GP Monako to trzeci kolejny weekend wyścigowy, w trakcie którego Red Bull nie jest już tak potężny jak wcześniej. Zdaniem Verstappena przyczyny takiego stanu rzeczy są różne, a do tego tutaj największe znaczenie ma nawierzchnia.

- W Miami nie mieliśmy odpowiedniego balansu i może opony też nie pracowały prawidłowo. Na Imoli odwróciliśmy losy weekendu całkiem nieźle. Z tych wszystkich problemów najprawdopodobniej nie okiełznaliśmy twardej mieszanki, lecz ogólne osiągi były okej. 

- W Hiszpanii nie ma wybojów i to dla nas lepsza wiadomość. Jednakże są też tory z wybojami i te wymagające jazdy po tarkach. W kalendarzu znajduje się kilka obiektów, które nie są dla nas idealne, ale jest również kilka takich, które znów będą nam pasowały. Wiemy, nad czym pracować. Wyraźnie brakuje nam osiągów w jednym obszarze. Jeżeli sobie z tym poradzimy, to nasz samochód będzie lepszy na każdym torze.

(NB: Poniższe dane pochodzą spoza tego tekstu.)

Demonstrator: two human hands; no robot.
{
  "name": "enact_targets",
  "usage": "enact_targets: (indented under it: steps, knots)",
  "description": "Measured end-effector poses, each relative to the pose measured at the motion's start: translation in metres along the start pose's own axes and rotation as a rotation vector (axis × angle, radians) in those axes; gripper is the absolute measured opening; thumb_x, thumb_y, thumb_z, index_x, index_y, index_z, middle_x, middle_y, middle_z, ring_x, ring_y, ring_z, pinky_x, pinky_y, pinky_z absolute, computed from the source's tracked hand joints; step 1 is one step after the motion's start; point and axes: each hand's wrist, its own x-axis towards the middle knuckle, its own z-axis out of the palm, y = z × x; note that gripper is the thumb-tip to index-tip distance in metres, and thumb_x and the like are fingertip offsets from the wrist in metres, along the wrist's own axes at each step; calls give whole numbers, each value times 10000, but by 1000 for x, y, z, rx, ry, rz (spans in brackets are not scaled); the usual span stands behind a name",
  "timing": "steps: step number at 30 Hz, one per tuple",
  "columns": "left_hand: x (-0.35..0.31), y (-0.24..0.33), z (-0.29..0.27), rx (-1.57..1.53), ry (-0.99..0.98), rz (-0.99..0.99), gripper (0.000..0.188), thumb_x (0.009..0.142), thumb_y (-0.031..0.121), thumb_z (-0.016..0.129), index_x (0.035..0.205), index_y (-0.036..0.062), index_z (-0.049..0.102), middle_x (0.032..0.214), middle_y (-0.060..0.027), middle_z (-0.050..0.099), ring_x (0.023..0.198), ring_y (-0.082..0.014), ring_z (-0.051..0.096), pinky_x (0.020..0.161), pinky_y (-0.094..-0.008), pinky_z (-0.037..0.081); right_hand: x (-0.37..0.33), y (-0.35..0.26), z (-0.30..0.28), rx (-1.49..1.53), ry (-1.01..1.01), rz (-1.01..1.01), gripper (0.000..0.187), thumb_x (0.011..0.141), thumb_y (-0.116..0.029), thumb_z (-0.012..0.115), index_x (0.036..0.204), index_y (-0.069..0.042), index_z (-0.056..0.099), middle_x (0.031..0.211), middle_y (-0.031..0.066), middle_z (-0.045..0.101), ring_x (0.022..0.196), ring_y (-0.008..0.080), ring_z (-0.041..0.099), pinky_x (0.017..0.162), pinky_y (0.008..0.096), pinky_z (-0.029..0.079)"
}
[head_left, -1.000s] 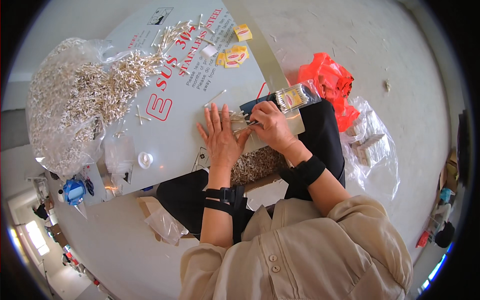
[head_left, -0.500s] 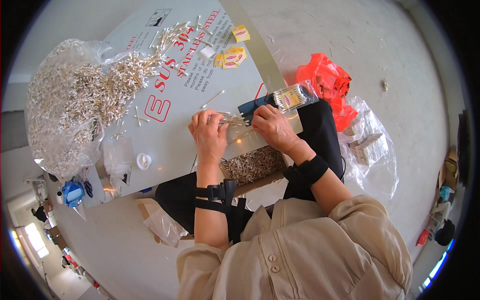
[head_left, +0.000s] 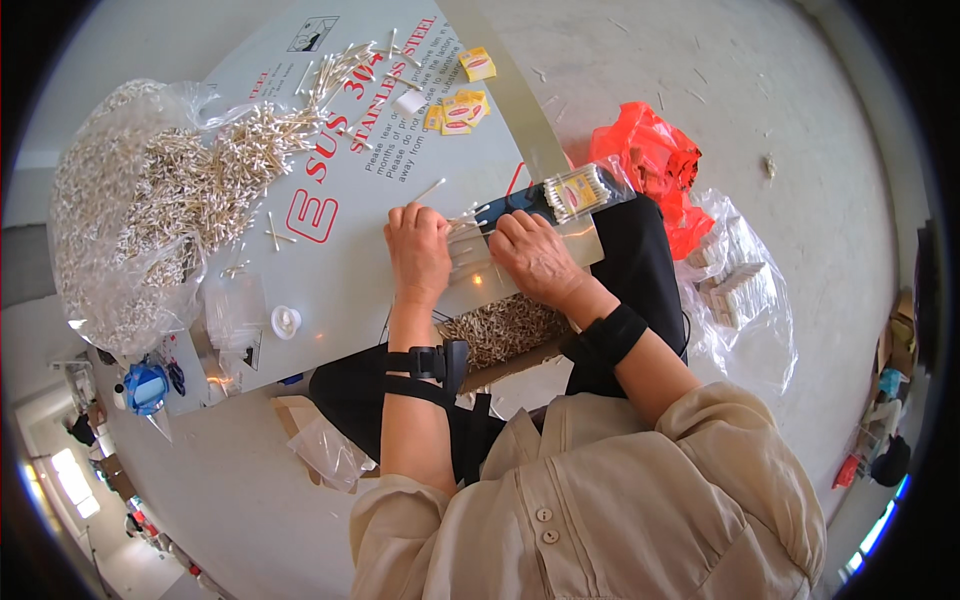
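Observation:
Over the near edge of the metal-topped table, my left hand is closed, its fingers curled around one end of a small bunch of cotton swabs. My right hand is closed at the bunch's other end, with its fingertips pressed together. Part of the bunch is hidden by the fingers. Just beyond my right hand, a clear packet of cotton swabs with a yellow label lies on a dark blue strip. A single loose swab rests beyond my left hand.
A big clear bag of cotton swabs spills onto the table at left. Yellow cards lie at the far side. Below my hands is a box of swabs. A red plastic bag and a clear bag lie at right.
My right hand has moved slightly left and nearer my left hand. The swabs between the hands are now more covered by the fingers.

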Motion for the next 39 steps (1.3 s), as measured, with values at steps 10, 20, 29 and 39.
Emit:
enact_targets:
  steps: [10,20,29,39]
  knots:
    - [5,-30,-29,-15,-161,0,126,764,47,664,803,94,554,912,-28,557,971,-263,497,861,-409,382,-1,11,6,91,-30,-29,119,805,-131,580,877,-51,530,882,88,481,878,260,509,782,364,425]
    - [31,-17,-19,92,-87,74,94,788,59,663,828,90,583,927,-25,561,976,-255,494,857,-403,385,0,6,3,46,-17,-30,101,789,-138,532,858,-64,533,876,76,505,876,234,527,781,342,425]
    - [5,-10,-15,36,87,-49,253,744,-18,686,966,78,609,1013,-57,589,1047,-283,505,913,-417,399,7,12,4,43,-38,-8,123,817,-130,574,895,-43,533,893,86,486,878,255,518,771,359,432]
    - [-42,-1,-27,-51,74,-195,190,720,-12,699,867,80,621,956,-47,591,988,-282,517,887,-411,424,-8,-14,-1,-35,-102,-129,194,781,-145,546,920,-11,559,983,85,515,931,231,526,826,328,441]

- Inni wdrażają poprawki, a my zrobiliśmy to w Japonii. Oni natomiast później, więc dzięki temu jeszcze w Chinach prawdopodobnie ciągle byliśmy z przodu. Później ich usprawnienia zadziałały całkiem nieźle. Na to też trzeba patrzeć. Jeden wyścig nie definiuje mistrzostw, ale żeby zdobyć tytuł, trzeba mieć powtarzalność. Staramy się to osiągnąć.